__Problem description__
Your answer must be the full listing below, repeated exactly, with no pictures in it.

__Source data__
┄┄┄┄┄┄┄┄┄┄┄┄┄┄┄┄┄┄┄┄

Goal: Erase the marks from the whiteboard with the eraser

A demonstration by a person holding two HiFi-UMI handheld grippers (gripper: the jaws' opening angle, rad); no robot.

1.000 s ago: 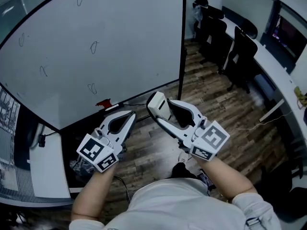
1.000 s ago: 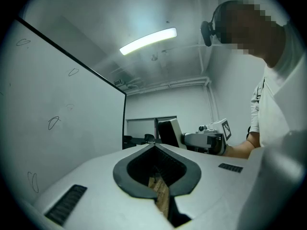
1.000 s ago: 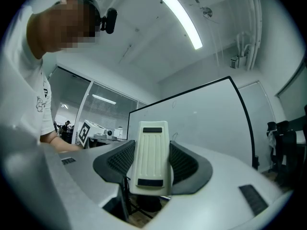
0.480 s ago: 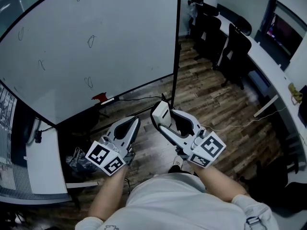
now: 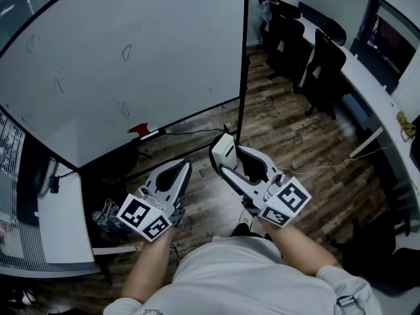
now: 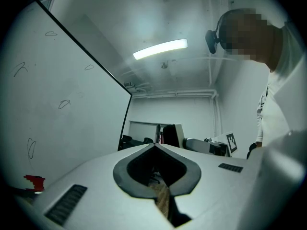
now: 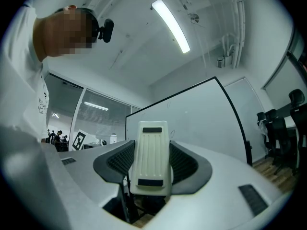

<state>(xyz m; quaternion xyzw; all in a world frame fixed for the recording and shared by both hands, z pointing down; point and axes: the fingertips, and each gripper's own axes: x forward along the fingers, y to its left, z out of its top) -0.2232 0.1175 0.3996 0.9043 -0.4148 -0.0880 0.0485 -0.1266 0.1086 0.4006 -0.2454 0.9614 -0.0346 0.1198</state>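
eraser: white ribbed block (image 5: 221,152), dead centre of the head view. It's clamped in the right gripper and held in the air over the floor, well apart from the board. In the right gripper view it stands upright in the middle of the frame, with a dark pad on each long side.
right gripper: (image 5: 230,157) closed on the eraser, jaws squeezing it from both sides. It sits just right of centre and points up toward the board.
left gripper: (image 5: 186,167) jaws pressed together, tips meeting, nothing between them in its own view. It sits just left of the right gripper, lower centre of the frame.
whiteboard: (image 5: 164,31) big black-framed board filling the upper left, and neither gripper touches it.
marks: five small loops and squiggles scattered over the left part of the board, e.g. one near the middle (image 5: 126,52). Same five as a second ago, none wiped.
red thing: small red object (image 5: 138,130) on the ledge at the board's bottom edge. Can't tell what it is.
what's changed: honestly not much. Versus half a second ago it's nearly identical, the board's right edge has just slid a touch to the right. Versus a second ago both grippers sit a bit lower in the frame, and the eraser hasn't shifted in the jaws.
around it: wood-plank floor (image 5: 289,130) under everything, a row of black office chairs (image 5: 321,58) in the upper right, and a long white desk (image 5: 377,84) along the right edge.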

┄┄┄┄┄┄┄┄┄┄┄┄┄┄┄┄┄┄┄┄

__Exercise response__
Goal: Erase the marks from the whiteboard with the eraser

A demonstration by a person holding two HiFi-UMI handheld grippers (gripper: the jaws' opening angle, rad); no robot.

1.000 s ago: 
1.000 s ago: 
1.000 s ago: 
0.480 s ago: 
now: 
now: 
now: 

<state>(xyz m; quaternion xyzw; all in a world frame fixed for the recording and shared by both hands, z pointing down; point and axes: the fingertips, and each gripper's own axes: x forward along the fingers, y to its left, z out of its top) -0.2232 0.1175 0.3996 0.9043 -0.4148 -0.0880 0.0485 -0.1266 0.1086 0.4006 -0.2454 0.9614 -0.0346 0.1198</state>
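eraser: white ribbed block (image 5: 221,152), dead centre of the head view. It's clamped in the right gripper and held in the air over the floor, well apart from the board. In the right gripper view it stands upright in the middle of the frame, with a dark pad on each long side.
right gripper: (image 5: 230,157) closed on the eraser, jaws squeezing it from both sides. It sits just right of centre and points up toward the board.
left gripper: (image 5: 186,167) jaws pressed together, tips meeting, nothing between them in its own view. It sits just left of the right gripper, lower centre of the frame.
whiteboard: (image 5: 164,31) big black-framed board filling the upper left, and neither gripper touches it.
marks: five small loops and squiggles scattered over the left part of the board, e.g. one near the middle (image 5: 126,52). Same five as a second ago, none wiped.
red thing: small red object (image 5: 138,130) on the ledge at the board's bottom edge. Can't tell what it is.
what's changed: honestly not much. Versus half a second ago it's nearly identical, the board's right edge has just slid a touch to the right. Versus a second ago both grippers sit a bit lower in the frame, and the eraser hasn't shifted in the jaws.
around it: wood-plank floor (image 5: 289,130) under everything, a row of black office chairs (image 5: 321,58) in the upper right, and a long white desk (image 5: 377,84) along the right edge.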

No more output will be given for this exercise.